15. Find your like minded allies. When I started GameTime Sports I was surrounded by likeminded entrepreneurs who inspired me to really craft my company for my consumers, after a period I moved away and that inspiration didn’t move with me (so I came back). It’s important to surround yourself with people who want to achieve success, who are passionate and people who can offer real feedback. The people around you, and their positive and inspiring attitudes, matter.

16. I don’t know. Not knowing is incredible, it’s exciting and that’s even more true when you’ve got an awful lot on the line. What’s fascinating about business is that there isn’t a sure fire way to success and there never will be a magic formula. the world is changing daily and new start-ups change with it.

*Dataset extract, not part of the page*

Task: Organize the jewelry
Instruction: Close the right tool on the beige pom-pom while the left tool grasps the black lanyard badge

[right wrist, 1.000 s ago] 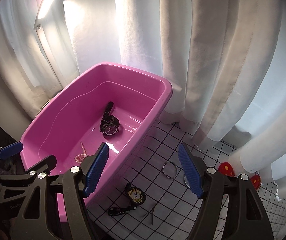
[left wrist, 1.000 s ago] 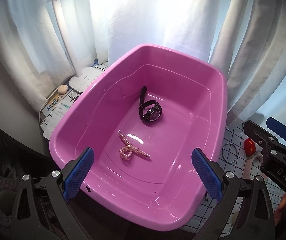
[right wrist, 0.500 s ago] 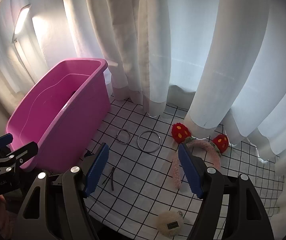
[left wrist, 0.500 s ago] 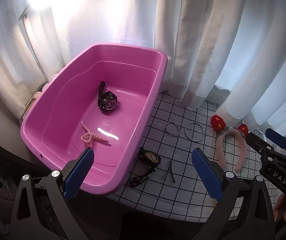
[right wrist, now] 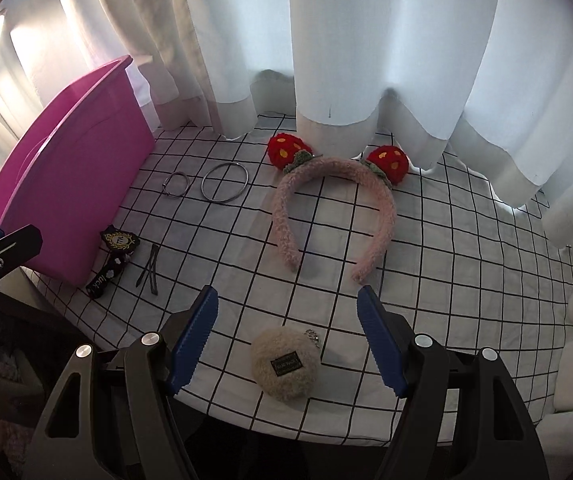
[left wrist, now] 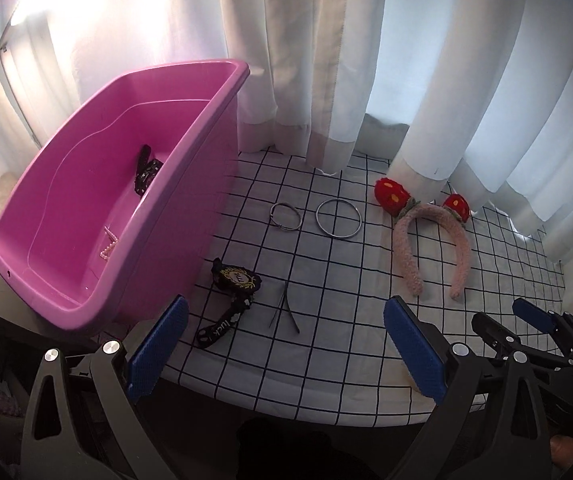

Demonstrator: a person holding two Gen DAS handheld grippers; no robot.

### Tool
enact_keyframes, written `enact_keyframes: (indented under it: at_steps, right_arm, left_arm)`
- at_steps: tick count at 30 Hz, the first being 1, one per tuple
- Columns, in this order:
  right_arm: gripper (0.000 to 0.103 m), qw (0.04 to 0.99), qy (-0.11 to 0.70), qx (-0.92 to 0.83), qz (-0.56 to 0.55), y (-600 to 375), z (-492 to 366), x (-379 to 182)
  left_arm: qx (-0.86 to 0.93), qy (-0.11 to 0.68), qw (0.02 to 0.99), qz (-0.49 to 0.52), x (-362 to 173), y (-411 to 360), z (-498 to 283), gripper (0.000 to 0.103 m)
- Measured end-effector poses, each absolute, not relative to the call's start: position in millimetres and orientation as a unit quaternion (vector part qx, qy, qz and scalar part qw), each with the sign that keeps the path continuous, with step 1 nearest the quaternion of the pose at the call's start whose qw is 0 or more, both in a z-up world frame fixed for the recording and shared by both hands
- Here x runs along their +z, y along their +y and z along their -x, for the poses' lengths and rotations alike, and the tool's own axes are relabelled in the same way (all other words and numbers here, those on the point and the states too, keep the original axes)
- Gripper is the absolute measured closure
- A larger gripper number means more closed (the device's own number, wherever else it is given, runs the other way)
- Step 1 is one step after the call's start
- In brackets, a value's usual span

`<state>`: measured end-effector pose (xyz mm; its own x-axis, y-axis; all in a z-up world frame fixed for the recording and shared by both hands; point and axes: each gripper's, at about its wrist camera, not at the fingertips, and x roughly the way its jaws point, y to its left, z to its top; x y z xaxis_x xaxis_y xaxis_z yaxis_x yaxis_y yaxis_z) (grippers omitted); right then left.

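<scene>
Pink tub stands at the left end of the checked surface, holding a black watch and pearl strand. Beside the tub: plush headband, two metal rings, black strap, hairpins. Left claw and right claw both gape wide, empty.

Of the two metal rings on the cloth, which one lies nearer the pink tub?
The smaller ring. The larger ring lies on its far side, toward the headband.
</scene>
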<state>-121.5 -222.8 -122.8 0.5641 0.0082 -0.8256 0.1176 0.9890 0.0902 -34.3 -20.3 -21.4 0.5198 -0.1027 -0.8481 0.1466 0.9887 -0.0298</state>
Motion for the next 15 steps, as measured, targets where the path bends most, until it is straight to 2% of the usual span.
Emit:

Amazon (world’s biggest product service with no products), Facebook (worlds biggest content provider yet own no content), Uber (world’s biggest taxi service and own no vehicles), Deliveroo (Incredible delivery start up but own no food or vehicles) are all examples of fantastic, successful companies that own zero products, content, vehicles, etc. who would have thought that was possible a decade ago?

You don’t know, the only way you ever will is to take the risk, have fun and enjoy the experience of being an Entrepreneur. It’s not easy, it’s hard work and you’ll spend days wondering whether it’s killing your passion but if you stick with it, don’t let go of what you love then you’ll find a way to make a success of it all.


Great post. :slight_smile:


Great post, Aagam.
Will surely help motivate startups & founders.
Do share more, maybe with examples with ref. to B2B or B2C.